In the documentary, New York Times photo editor, Nancy Buirski, also speaks about his strange reaction, but makes no reference to him being stoned.

His former girlfriend, Julia Lloyd, tells a story in the documentary which, she says, made her realise there was something "very wrong". She describes how she came home one day to find that Carter had drowned their kitten in the swimming pool for urinating behind his backdrop.

Colleague and close friend Judith Matloff, an American war correspondent, says on camera that Carter reminded her of a child. "There was no cover," she says, describing how he could express extreme joy or anger just as easily. Later, she says, when he had already won the Pulitzer and Oosterbroek had been killed, "People were calling him for assignments and he just couldn't get out of bed."

Eventually, his agency, Sygma, had secured an assignment for him to Mozambique where he would cover Mandela's first state visit to another country in his capacity as president.

On Carter's return from the assignment, he visited his good friend Reedwan Vally. In the documentary, Vally explains how Carter, after going to his car to get his equipment, discovered that he had left all his rolls of film on the seat of the aeroplane. Vally describes how this had devastated Carter. "This is it, I can't live, I can't do it anymore," Carter said to him.
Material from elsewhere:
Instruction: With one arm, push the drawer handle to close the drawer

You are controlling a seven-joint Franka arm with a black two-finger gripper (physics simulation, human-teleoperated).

But, says Vally, "I didn't believe him."

Two days later, Carter had gassed himself to death in his red pick-up truck, not far from his former family home. He had been outlived by his vulture picture which still today maintains a type of iconic status, not just as a visually shocking photograph, but one which holds in its frame the litany of questions around ethics.
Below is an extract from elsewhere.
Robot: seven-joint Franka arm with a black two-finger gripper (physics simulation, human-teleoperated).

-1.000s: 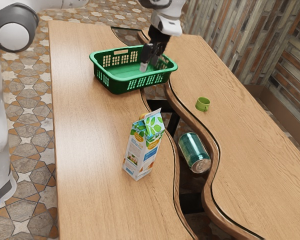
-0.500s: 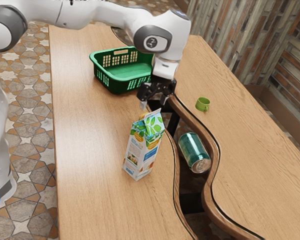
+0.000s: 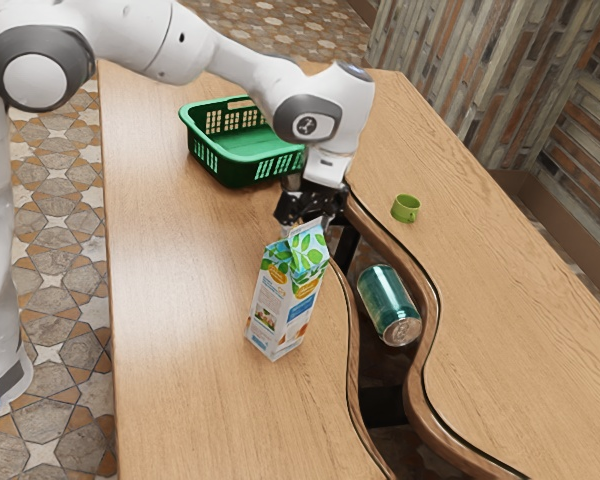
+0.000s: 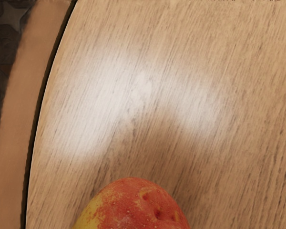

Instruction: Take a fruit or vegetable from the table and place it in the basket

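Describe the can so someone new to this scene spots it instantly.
Find the wooden table, then the winding channel through its middle. In it, to the exterior view's right of the upright carton, lies the teal can. It is on its side; the carton and small green cup sit on the wood.

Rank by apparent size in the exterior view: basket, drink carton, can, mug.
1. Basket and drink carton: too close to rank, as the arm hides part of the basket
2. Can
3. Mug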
Carter's mother says in the documentary that she responded to the photograph in the same way that most people did. "Kev, what did you do? Did you help the child?" she asked of him. This seems a natural reaction, one which had also been the response of the hundreds of people who wrote and called the New York Times after they published the picture on March 26 1993.

But it doesn't easily account for the labyrinthine nature of the dilemma. Both Velasco and Lloyd defend Carter passionately in the documentary. Velasco says that the photograph had, more than anything else, acted as a "catalyst for incredible awareness for change". Lloyd, in reaction to the accusations levelled at Carter, says, "I have never heard such rot."

She argues that, as a photojournalist, Carter had to "keep his emotions in check and do his job". She says there are many such children in Carter's photographs from his assignment in Sudan, and that he could not possibly have helped them. He was there to expose what was going on. She describes how "shattered" he was by the accusations.

In Carter's own words, he recognised "a powerful set of symbols", and wanted to be sure that he "got the shot".

Marinovich, after describing the world-wide reaction to the photograph, writes, "The Japanese had fallen under the spell of the vulture picture like no other society. The image had clearly struck some deep chord there... programmes on the picture were aired. Schoolchildren discussed it in classes on ethics. They wanted to understand his actions and his thoughts when he photographed that Sudanese child."

At the time, Time magazine (September 12 1994) published an article by its Johannesburg chief bureau Scott MacLeod. Carter's sister sent a letter of complaint to the magazine shortly afterwards. "The Pulitzer Prize certainly didn't send Kevin 'deeper into anguish'," she wrote, "if anything, it was confirmation that his work had all been worthwhile. Your version of Kevin's death seems so futile."

The convoluted nature of the whole story, from Carter's personality, to the life he led, to the photograph which sent his fate on a journey of parabolas, to his tragic suicide, is one not easily unravelled.

As Krauss himself says, "I think the film sends the message that people need to understand the context in which an image is made and the full benefit of its message before they criticise the photographer. It is a very complex issue."

- The Death of Kevin Carter: Casualty of the Bang Bang Club has to date not been scheduled for broadcast or theatrical release in SA. The Oscars are on March 5.